« Le dégât neuronal est immense, quand une société est privée de sociabilité, de culture, de plaisir. L’enfermement a des conséquences incalculables. La gestion sécuritaire ne prend pas en compte ce qu’est un être humain » alerte Didier Sicard, médecin, ancien président du Conseil Consultatif National d’Éthique.
Je me suis souvent demandé après une catastrophe où les populations perdent tout : Comment réagirais-je si je perdais tout ? Serais-je capable de rebondir, alors que je suis anesthésié par le confort ? Cette fois, la catastrophe concerne tous les habitants de la planète : le COVID-19.

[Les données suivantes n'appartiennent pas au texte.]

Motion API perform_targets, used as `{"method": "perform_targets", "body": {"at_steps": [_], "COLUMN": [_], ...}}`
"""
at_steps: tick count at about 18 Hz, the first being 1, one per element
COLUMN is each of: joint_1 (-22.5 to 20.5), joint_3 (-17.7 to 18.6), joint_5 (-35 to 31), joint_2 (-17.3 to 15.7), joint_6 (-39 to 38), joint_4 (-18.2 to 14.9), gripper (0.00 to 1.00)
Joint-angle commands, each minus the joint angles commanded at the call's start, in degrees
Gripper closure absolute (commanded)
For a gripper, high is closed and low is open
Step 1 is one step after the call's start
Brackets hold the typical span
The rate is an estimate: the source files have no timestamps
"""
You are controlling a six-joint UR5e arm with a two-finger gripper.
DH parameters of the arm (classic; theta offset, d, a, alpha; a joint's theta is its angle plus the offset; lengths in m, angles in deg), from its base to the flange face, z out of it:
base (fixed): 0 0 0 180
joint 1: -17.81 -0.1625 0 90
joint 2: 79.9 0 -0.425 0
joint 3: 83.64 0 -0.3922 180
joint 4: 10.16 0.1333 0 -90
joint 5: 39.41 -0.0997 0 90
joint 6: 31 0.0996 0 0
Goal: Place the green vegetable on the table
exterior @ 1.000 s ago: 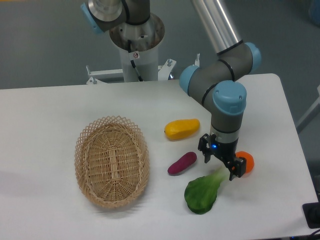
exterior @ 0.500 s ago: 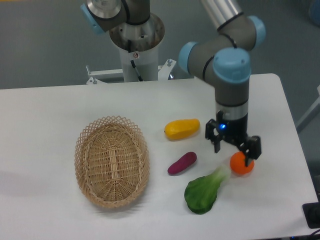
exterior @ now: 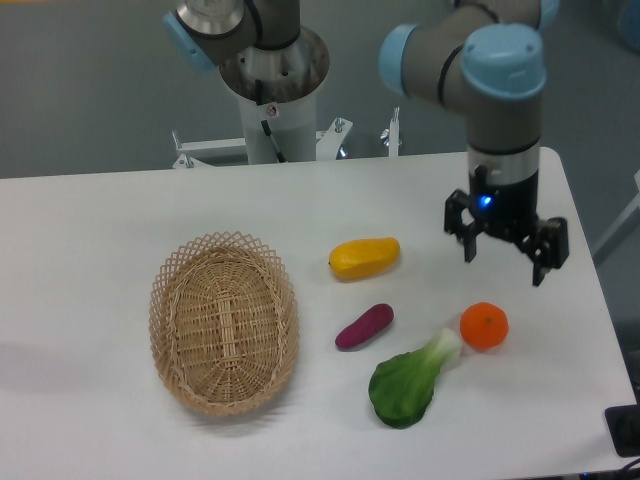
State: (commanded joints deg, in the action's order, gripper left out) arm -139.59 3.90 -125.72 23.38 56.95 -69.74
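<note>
— Since a second ago your gripper (exterior: 505, 262) has climbed away from the green vegetable (exterior: 409, 380) and now hangs above the orange (exterior: 484, 325), apart from it. Do you see anything between the fingers?

— No. You have the fingers spread wide with nothing held; a blue light glows on the gripper body.

— Where does the green vegetable lie?

— You'll find it flat on the table (exterior: 100, 230), just left of the orange, with its pale stalk pointing toward the orange and nearly touching it, and its dark leaf spreading down and away.

— What else sits around the orange?

— To its left you have the purple piece (exterior: 364, 326); up and left of it, the yellow fruit (exterior: 364, 257). Far left of the orange stands the wicker basket (exterior: 224, 322), well apart from everything else.
</note>
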Motion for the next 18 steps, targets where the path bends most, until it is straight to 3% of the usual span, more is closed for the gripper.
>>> {"method": "perform_targets", "body": {"at_steps": [5, 18], "joint_1": [-4.0, -4.8], "joint_3": [0.1, 0.5], "joint_5": [1.8, 3.7], "joint_2": [-2.0, -2.6], "joint_6": [8.2, 8.1], "joint_4": [-4.1, -4.0], "gripper": [0.0, 0.0]}}
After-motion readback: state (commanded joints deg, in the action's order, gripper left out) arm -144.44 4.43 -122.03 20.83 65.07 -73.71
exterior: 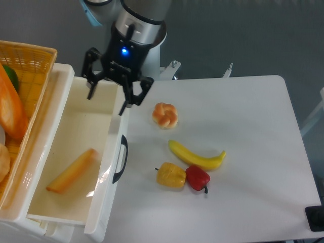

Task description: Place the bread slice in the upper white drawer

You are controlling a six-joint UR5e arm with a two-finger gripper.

Pendant le 1er confinement, beaucoup de choses se sont arrêtées brutalement, en particulier en ce qui concerne la culture, qui anime habituellement ma vie de retraité heureux. Au niveau du quartier, beaucoup proposaient des services et le soir, des groupes se formaient pour applaudir les soignants. Je m’interroge: que pourrait proposer un « vieillard à risques » pour participer à cet élan sympathique ? Je lis énormément, et me voilà proposant les romans et BD que j’avais le plus aimés. Un informaticien a créé un site où chacun a pu y mettre ce qu’il voulait, des infos, des poèmes, des recettes, etc. J’y ai mis un topo sur mon lombricomposteur. Je garde ainsi un bon souvenir de cette période, même si les échanges étaient superficiels. Mais on pensait que ce serait très court.
Durant le deuxième confinement, le paysage n’est plus du tout le même. Ça va durer et ça change tout. Cet enfermement devient réellement insupportable. Il n’y a toujours pas de culture, moteur essentiel à toute vie sociale. Les métiers indispensables, encensés au 1er confinement, on n’en parle plus.
Un des aspects qui m’a particulièrement marqué pendant cette période, c’est la place négative accordée par les décideurs aux non-productifs : les chômeurs, les vieux mais aussi les jeunes qu’on a oubliés… L’heure est plus que jamais à la déshumanisation. Ça me fait peur. Les frontières, que l’on était si fiers d’avoir supprimé, sont recréées. Manque de pot, le « variant » est anglais. Le virus, tel le nuage de Tchernobyl, ne doit pas passer la « frontière ». Comment va-t-on se relever d’un tel chaos ? Légèrement enclin au pessimisme, je me délecte en lisant « 1984 » d’Orwell, et « La Peste Ecarlate » de Jack London (écrit il y a plus de 100 ans). Va-t-on connaître un retour vers la barbarie ?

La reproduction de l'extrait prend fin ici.